SUPPLIED INFORMATION
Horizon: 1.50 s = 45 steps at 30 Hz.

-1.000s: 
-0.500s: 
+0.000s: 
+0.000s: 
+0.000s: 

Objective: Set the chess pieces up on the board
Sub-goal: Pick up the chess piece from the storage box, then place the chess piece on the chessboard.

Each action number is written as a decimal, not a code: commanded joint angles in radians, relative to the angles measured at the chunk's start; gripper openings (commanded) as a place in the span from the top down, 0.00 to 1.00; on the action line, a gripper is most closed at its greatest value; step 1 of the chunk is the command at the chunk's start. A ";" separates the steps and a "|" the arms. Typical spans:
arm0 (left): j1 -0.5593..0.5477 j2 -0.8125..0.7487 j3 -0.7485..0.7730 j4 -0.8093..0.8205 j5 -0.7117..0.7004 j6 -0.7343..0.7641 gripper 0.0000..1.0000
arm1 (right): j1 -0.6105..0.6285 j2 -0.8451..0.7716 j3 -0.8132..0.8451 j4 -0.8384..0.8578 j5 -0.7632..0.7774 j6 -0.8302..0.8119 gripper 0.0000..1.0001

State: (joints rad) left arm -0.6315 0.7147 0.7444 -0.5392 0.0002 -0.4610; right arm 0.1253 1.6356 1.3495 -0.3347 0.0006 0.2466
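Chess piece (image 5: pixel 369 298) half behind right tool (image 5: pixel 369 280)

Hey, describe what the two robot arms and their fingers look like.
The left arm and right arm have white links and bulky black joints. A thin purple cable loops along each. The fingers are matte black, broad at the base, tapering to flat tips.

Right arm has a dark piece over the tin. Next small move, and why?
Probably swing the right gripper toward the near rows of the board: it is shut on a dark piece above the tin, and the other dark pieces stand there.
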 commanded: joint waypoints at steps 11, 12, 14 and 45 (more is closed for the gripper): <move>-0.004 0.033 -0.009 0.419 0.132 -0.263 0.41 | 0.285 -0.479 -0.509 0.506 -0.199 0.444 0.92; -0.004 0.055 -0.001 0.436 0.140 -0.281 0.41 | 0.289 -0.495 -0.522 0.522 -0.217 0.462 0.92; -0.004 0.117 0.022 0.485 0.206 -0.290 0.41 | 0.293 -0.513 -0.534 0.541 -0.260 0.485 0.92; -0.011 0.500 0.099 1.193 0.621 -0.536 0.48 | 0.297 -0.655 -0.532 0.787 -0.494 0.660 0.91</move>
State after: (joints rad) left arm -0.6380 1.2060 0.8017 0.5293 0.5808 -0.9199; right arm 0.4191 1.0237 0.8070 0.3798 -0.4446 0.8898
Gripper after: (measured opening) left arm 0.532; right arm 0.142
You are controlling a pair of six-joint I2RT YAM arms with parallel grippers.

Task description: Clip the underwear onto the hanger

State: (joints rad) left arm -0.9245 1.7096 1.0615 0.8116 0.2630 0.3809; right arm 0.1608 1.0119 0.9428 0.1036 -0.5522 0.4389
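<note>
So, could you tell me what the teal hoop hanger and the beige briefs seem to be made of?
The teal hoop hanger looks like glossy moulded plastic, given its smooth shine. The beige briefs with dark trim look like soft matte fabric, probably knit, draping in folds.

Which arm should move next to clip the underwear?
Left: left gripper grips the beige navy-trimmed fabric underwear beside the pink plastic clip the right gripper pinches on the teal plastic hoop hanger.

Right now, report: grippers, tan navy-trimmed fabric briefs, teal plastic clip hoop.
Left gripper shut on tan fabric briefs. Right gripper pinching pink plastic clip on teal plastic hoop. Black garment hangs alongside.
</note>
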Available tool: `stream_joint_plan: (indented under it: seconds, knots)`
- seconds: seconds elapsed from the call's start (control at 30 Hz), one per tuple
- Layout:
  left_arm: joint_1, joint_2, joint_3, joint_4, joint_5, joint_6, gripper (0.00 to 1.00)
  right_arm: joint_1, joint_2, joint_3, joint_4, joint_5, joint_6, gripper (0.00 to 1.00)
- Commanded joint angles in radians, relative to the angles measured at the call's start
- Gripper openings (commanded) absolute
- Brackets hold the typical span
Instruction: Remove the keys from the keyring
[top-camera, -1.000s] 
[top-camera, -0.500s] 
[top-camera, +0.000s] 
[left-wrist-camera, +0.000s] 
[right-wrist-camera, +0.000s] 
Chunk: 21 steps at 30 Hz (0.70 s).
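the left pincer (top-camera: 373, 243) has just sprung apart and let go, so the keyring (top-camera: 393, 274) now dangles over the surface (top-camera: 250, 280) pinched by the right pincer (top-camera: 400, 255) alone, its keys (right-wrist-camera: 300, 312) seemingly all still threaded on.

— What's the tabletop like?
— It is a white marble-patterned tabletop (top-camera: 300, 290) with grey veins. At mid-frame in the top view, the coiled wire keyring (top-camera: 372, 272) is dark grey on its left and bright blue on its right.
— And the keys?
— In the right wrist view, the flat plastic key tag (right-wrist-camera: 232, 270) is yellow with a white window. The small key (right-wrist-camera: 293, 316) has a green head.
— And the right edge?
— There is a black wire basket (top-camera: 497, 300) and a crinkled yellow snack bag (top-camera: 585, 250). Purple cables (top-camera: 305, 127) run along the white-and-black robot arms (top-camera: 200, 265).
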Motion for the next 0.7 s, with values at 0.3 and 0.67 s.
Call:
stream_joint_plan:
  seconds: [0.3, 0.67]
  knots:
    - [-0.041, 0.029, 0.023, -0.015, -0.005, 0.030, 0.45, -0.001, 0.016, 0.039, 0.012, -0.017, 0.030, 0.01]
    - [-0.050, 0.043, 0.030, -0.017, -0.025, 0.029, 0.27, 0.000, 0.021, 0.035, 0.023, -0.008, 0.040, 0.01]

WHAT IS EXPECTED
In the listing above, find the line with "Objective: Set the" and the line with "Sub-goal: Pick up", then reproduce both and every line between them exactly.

WRITTEN RESPONSE
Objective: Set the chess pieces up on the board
Sub-goal: Pick up the chess piece from the storage box, then place the chess piece on the chessboard.

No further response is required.